Here is what we know: Ramona will be played in the upcoming Beezus and Ramona by one Joey King, an adorable nine-year-old Disney vet. Beezus is played by - wait for it! - Selena Gomez, the cute-as-a-button teen star whom Disney's positioning as the new Miley. In other words, the Quimby sisters are going to be just as cute and pretty and silly as you please.

Except, we don't please: Beezus and Ramona are not cute. Ramona's a terror who ages into a normal, relatable little girl. Beezus, meanwhile, is a bit of a grind who goes from long-suffering older-sister to slightly awkward adolescence. And their adventures are not particularly "zany"; for the most `part it's small-scale stuff that's funny because it's so normal and most of all, because the writing is so hilarious. I have a terrible feeling that this movie will do what they did to Harriet the Spy - not offensive, exactly, but innocuous, anonymous, brightly-colored candy floss that keeps the stories' broadest conceits but strip them of their quirks and interesting characters. Rather than living in the mid-century landscape of Beverly Cleary's novels, the Quimbys will probably live in some bright, modern suburb and dress like tweens; this, after all, is what happened to Harriet M. Welsch. It's not that this is so egregious, but a little Squid and the Whale-style patina would have made Harriet the Spy feel like the book. Kids are not stupid; they can comprehend other times and places. The fact that the Ramona series was started some fifty years ago has done nothing to alienate millions of readers.
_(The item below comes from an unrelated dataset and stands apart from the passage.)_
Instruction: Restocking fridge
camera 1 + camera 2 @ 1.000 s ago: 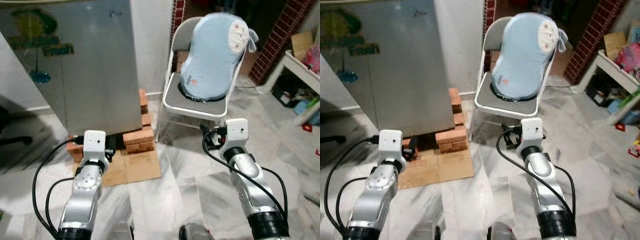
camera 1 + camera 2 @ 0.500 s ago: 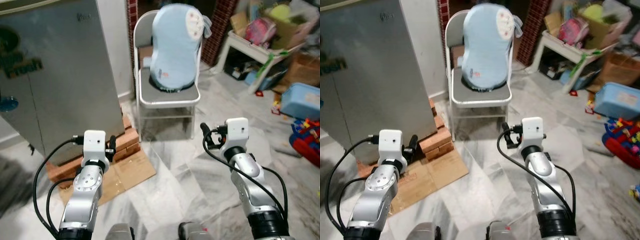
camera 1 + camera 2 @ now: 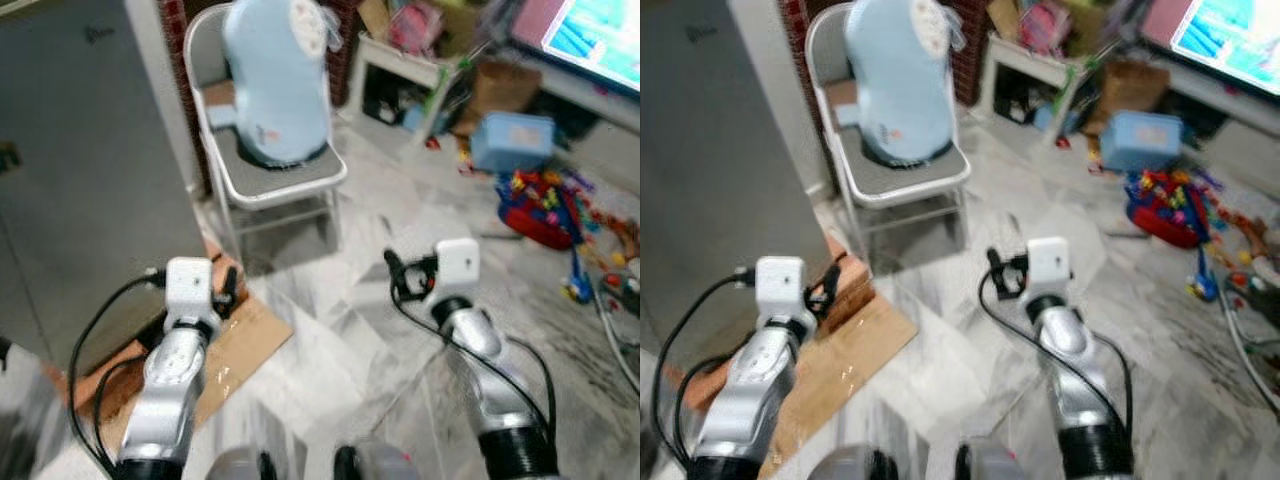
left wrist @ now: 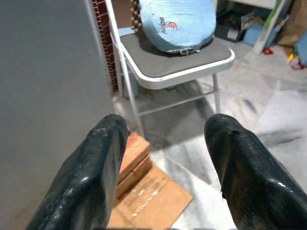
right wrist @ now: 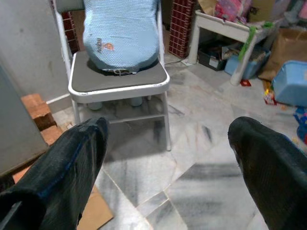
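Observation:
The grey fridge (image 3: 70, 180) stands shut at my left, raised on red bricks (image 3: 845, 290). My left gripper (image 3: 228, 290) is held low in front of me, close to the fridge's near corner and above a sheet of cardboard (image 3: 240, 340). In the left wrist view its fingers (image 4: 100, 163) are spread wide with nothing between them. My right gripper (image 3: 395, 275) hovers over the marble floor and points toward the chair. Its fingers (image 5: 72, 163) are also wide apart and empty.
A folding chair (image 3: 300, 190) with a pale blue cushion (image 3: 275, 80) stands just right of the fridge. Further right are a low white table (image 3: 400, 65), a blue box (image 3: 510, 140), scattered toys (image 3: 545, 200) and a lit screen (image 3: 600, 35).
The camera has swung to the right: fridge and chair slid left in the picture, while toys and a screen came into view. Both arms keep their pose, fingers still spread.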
It's not like this movie's going to ruin anything. Like most crummy adaptations, it will come and go and people will keep loving the books and hoping against hope that maybe someone who really gets it will give the story its due. (This is basically what happened to the Sarah Polley Ramona series of the 80's, which was fairly true to the books but still lacked their essential humor.) Of course, not all good writing is cinematic, but some adaptations work, most of them for TV: I remember seeing an adaptation of Alan and Naomi that captured all that story's poignancy; a BBC version of A Little Princess from the 80's still works better than any of the big-screen versions. But none of these books was as closely associated with an iconic set of illustrations as are the "Ramona" books or "Harriet the Spy." Maybe that's part of why they feel like particular desecrations. We know what Beezus looks like, and it's not Selena Gomez.

'Ramona' star is ready for wackiness [USA Today]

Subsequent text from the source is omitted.